Regression: NULL l_addr in link_map structure for vdso on 5.5.0
I've discovered a regression from 5.4.0 to 5.5.0. Applications that use dlopen() to obtain a dynamic linker struct link_map pointer corresponding to the vdso and observe the l_addr field will find it to be NULL. Here's a minimal application that crashes on 5.5.0 (link with -ldl):
#include <assert.h>
#include <link.h>
#include <string.h>
int main(void) {
const struct link_map *l = dlopen(NULL, RTLD_LAZY);
while(l && strcmp(l->l_name, "linux-vdso.so.1"))
l = l->l_next;
assert(l->l_addr);
return 0;
}
It looks like the NULL originates in ld-linux.so's setup_vdso() function. When running without rr, all of the PT_LOAD entries in the program header have a p_vaddr of 0, so line 52 has no effect and line 64 is equivalent to l->l_addr = l->l_map_start. Under rr, the first PT_LOAD entry has a p_vaddr that matches l->l_map_start, so line 64 instead resets l->l_addr to NULL.
It looks like for setup_vdso() to work correctly on librrpage.so, all of its PT_LOAD entries would have to have a p_vaddr of 0, which is infeasible. And since setup_vdso() is an inline function, it cannot be interposed. Perhaps rr can just manually set the l_addr field after the dynamic linker is finished?
I'm using glibc 2.33 from Debian:
$ apt policy libc6
libc6:
Installed: 2.33-1
It looks like this was introduced in 4be0255d, which proxies the vdso. Here's my bisection script:
#!/bin/sh
mydir="`dirname "$0"`"
set -ev
[ -e vdsoaddr ] || c99 -o vdsoaddr "$mydir/vdsoaddr.c" -ldl
[ -e vdsoaddr-0 ] && rm -rf vdsoaddr-0
git cherry HEAD dbc94c6f | grep ^+ >/dev/null && git cherry-pick -n dbc94c6f
./configure
make -j8
git reset --hard
_RR_TRACE_DIR="." bin/rr ./vdsoaddr || false
cc @Keno
We can fix this by changing the addresses in the linker script, but it would be good to know why this is an issue. l_addr is the load bias, which we don't make use of here, because it's always at a fixed address. Makes it easier to correlate addresses in the rr page by just loading up the binary in GDB.

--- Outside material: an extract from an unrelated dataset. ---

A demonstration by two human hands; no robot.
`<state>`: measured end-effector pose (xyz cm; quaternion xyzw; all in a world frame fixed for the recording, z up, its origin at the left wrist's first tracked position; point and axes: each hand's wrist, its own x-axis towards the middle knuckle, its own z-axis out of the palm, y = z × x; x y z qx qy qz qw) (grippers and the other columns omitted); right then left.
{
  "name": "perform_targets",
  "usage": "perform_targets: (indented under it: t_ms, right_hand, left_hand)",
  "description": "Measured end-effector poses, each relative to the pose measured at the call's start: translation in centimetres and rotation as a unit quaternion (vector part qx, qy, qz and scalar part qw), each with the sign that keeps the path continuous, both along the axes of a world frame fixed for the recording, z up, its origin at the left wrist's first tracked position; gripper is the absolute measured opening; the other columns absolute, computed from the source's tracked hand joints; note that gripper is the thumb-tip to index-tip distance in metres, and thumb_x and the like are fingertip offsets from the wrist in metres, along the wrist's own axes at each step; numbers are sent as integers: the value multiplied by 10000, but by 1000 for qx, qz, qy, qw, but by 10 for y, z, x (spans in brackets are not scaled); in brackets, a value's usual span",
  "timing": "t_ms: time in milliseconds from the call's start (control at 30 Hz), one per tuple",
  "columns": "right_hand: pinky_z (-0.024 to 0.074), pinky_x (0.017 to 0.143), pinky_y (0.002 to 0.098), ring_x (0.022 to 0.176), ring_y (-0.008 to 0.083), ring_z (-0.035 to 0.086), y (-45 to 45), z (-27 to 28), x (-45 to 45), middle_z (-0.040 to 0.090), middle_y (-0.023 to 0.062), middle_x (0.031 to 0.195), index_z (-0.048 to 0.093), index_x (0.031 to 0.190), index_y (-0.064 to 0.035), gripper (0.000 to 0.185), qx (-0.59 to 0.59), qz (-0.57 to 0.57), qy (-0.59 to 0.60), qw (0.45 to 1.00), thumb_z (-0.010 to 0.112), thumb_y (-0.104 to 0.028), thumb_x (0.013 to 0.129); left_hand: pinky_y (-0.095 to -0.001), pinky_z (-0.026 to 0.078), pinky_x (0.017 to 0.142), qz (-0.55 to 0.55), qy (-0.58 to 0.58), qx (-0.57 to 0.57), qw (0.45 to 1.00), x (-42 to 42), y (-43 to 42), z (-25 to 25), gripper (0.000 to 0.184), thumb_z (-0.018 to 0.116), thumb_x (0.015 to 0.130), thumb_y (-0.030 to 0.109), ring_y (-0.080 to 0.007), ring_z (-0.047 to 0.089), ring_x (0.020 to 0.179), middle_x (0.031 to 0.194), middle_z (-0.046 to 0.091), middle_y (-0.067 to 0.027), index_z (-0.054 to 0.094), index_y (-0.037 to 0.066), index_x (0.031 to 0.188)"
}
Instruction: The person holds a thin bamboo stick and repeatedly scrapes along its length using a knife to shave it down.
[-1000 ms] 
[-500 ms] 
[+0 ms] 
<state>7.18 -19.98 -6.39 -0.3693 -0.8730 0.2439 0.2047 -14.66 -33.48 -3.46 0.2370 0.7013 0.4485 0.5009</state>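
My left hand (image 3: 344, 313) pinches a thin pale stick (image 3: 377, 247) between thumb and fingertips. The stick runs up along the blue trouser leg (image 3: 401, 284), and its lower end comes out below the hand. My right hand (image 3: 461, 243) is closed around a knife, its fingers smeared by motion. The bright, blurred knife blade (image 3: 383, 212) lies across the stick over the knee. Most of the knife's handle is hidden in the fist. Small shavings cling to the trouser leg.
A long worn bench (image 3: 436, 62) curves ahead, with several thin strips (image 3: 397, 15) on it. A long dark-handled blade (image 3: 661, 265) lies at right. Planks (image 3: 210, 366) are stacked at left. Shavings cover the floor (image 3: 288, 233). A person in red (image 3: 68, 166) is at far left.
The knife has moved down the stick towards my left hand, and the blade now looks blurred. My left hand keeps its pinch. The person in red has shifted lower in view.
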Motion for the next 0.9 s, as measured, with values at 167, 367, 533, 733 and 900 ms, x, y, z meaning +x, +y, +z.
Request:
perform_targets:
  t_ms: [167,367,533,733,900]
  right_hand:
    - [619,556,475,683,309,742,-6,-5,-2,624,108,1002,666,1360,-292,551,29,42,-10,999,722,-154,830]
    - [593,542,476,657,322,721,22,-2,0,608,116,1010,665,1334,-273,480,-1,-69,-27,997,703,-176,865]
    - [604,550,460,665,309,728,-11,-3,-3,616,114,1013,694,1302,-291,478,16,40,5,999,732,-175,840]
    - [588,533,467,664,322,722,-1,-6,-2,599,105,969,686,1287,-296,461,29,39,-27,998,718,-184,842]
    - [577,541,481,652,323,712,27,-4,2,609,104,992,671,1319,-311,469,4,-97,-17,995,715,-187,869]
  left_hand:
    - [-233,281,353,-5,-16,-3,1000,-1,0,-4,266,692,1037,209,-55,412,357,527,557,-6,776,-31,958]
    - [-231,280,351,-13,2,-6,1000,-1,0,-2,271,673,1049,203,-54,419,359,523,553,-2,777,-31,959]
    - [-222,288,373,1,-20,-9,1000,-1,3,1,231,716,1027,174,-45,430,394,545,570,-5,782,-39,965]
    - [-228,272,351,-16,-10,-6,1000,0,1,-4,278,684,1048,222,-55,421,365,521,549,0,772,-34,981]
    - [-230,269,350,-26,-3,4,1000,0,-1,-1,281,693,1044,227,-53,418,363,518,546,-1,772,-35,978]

I ran into this the other day in my doctoral thesis work. Admittedly, my use case is pretty obscure: I have a custom runtime that rewrites GOT entries to conditionally intercept function calls and global variable accesses. To accomplish this, it has to parse the ELF headers of the loaded objects. I am able to work around it, but as a result my system now has code to handle this specific rr quirk. To be fair, rr has proven time and again to be indispensable, so it's a small price to pay. :) Just worried it might someday affect someone else and distract them from finding whatever gnarly bug they were chasing in their scary systems research.